Dumped, Actually(22)
I bumped into Samantha on my search for the lavender, and she showed me where it was. By the time we’d finished our impromptu discussion about the plight of the country’s bee population, I was totally smitten.
So much so that I asked for her phone number there and then. It was an act of such brazen confidence that it made me quite light-headed. I nearly threw up when she actually gave it to me.
It was like something out of . . . yes, you’ve guessed it, a Richard Curtis movie. With Samantha, I really felt like I was in the best romantic comedy I’d ever seen. I also felt like she was the girl I would finally have the perfect relationship with.
So began the happiest period in my life. I walked around on cloud nine the entire time we were together. We never argued. We always had a good time together. Her interests coincided with mine quite a lot, and we were very much on the same wavelength. Everything just clicked into place right from the get-go. It was perfect.
Until it wasn’t.
I still have no idea why Samantha finished with me. I thought we were forever.
I write over three thousand words about Samantha, until I realise I’ve gone way overboard, and cut it back by five hundred words.
With all of my heartaches laid bare, I then move on to the second section of the article – about how the hell I’m supposed to get over this latest split.
So far, I’ve done what anybody does when they get dumped. I’ve cried, I’ve wailed, I’ve got drunk, I’ve fallen into a miserable pit of depression.
. . . exactly the same way I did after Gretchen, Yukio and Lisa gave me the old heave-ho.
But I can’t go on like this. It’s becoming too much for me to cope with. It’s also unbearably cliché when you get right down to it. And I hate to be cliché. In my writing, as well as my life.
Erica’s idea to make ‘Dumped Actually’ a more interactive experience, by asking the readers what tips they could give me on getting over my heartbreak, was inspired. People love to contribute. More than anything. Everyone has their own tale of relationship disaster, and I have no doubt that a lot of people will be keen to share them with me – along with how they managed to get over them.
Once I’ve got a few good ones in, I can publish them in a follow-up article, with my thoughts about how effective they might be. It’ll write itself! I’m sure I’ll get enough responses to maybe do two or three additional features, which will keep me going for a few weeks of material. I have no idea if it’ll help Actual Life grow its subscriber base, but I’m sure it’ll please those who already visit the site.
It’s gone 9 p.m. before I have finished the first draft of ‘Dumped Actually’. I’ve never been this late at work. It’s quite an eerie experience. The office is empty other than me. Even Erica went home over an hour ago, handing me the key to lock up. I barely said two words to her, that’s how intent I was on focussing on the article. She didn’t mind. In fact, I’m sure she was delighted to see me so committed to it.

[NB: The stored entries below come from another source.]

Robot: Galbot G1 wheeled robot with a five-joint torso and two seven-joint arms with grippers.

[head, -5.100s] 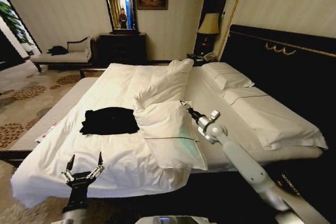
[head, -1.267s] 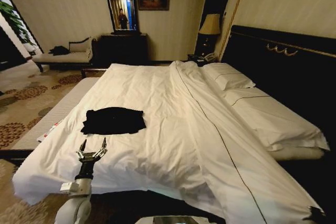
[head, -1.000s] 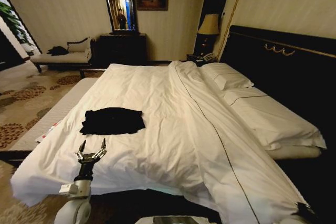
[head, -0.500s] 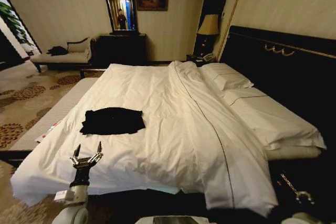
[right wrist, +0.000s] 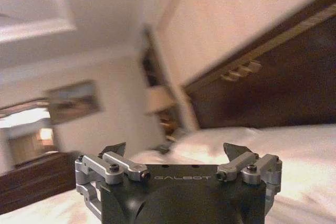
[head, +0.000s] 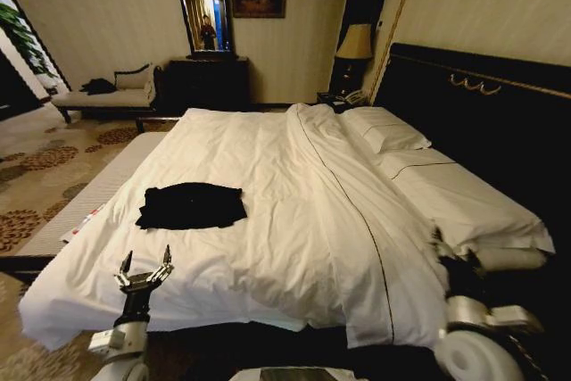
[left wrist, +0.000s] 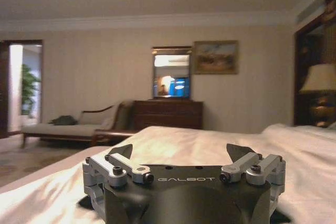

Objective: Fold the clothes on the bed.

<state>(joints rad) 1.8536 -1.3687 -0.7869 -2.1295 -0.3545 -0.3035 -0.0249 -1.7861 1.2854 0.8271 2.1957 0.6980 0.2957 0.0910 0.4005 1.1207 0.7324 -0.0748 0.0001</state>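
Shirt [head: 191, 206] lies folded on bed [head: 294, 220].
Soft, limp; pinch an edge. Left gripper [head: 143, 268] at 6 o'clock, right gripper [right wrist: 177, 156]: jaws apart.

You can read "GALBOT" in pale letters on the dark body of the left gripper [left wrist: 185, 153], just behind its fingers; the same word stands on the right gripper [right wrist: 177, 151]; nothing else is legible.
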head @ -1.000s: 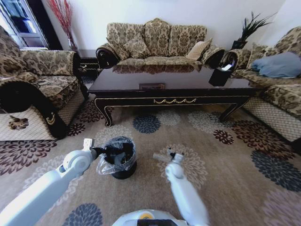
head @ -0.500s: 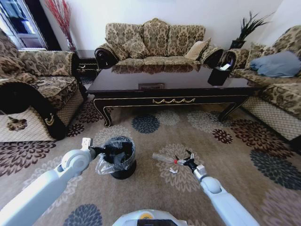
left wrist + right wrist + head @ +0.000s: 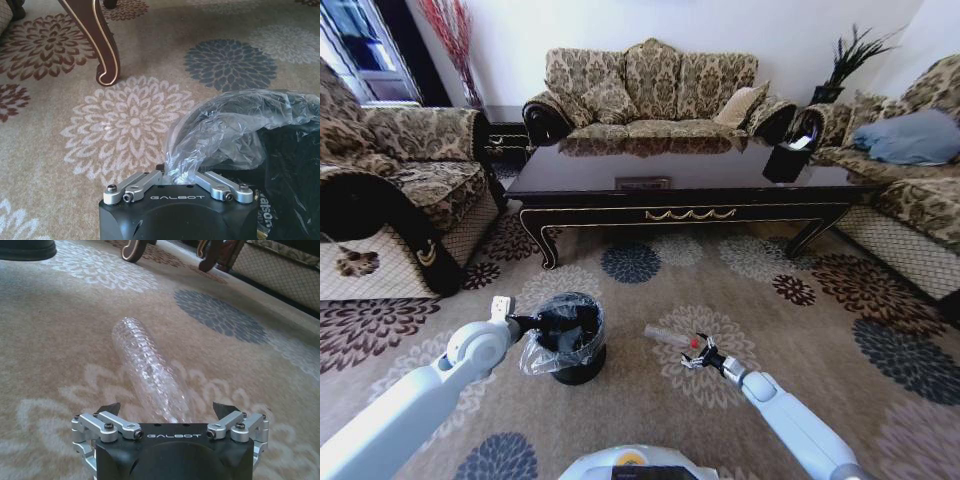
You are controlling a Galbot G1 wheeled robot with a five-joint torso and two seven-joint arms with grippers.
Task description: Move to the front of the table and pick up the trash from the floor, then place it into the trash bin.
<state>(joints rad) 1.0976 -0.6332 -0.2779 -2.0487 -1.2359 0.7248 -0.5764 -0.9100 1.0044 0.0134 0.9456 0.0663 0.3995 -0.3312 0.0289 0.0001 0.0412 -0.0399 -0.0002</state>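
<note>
The trash I see is a clear ribbed plastic bottle [image 3: 665, 336] [image 3: 147, 372] lying on the patterned carpet in front of the table [image 3: 680, 190]. My right gripper [image 3: 698, 356] [image 3: 167, 412] is low over the carpet at the bottle's near end. It is open, with one fingertip on each side of that end. The trash bin [image 3: 566, 342], round and black with a crinkly plastic liner [image 3: 225, 125], stands left of the bottle. My left gripper [image 3: 532, 325] [image 3: 177, 175] is at its rim, shut on the liner.
Patterned sofas stand behind the table [image 3: 650, 85], to the left [image 3: 410, 180] and to the right [image 3: 910, 170]. A black box holder [image 3: 787, 158] sits on the tabletop. A carved table leg [image 3: 100, 45] stands beyond the bin. Open carpet lies to the right.
My right arm has swung out to the right and dropped to the carpet. Its gripper then slid left up to the bottle's end. The left arm has stayed at the bin.
</note>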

I finish the final line of the now lengthy feature and lean back in my chair, expelling the air from my mouth in a long sigh. I feel emotionally drained. Which is a first for me when I’m writing. It’s hard to get emotionally invested in the décor at the Hayes Retro Cinema experience, unless you have a particular thing for chandeliers and red velvet carpet.
I also have a pounding headache, so it’s probably time to get up from this desk and head for home.
I email the draft over to Erica, hoping she’ll get a chance to look over it tomorrow morning. I have no idea whether she’ll think it’s any good or not, but it’s the best I can do. I’ve put all of my energy into this one, and I don’t think I have any more to expend.
By the time I get home, I am absolutely exhausted, and fall into the first deep sleep I’ve managed since Horst and his companions oompahed me back into the lonely single life.
‘Ollie! This is brilliant!’ Erica says to me the next morning, clutching a printout of ‘Dumped Actually’ as she walks over to where I’ve just sat down in front of my computer.
‘Is it?’ I say, rubbing one eye.
I slept like the dead last night and am having trouble shaking it off.
‘Absolutely!’ she says, perching herself on the end of my desk. ‘It’s the best thing you’ve ever written. Genuinely heartfelt, raw . . . and real.’
‘Oh, it’s definitely real, alright,’ I reply with a grimace. ‘More’s the pity.’
‘I’ve already been through and done an edit. Can you get the polished version back to me today? I want to get this live by this evening!’
‘Really?’ It’s normally a good week or more before Actual Life articles are ready to go. Erica must really think this one is a winner.
I think it’s a pretty good feature myself, but I’m not sure it’s quite the revelation my boss wants it to be.
‘Er, yeah. I guess so.’
‘Excellent!’ She pats me excitedly on the shoulder a couple of times. ‘Well done, Ollie. This is very good stuff. Could be just the kind of thing that’ll bring in more subscribers.’
Oh God. Now I feel something I hate when I’ve written an article – pressure.
Erica is obviously pinning quite a lot of her hopes to stave off Benedict and his desire to liquidate the website on this thing, but I think she might be exaggerating its potential a wee bit. I’m sure an article about being dumped will be quite popular, but popular enough to increase our subscriber base again? I don’t see that happening.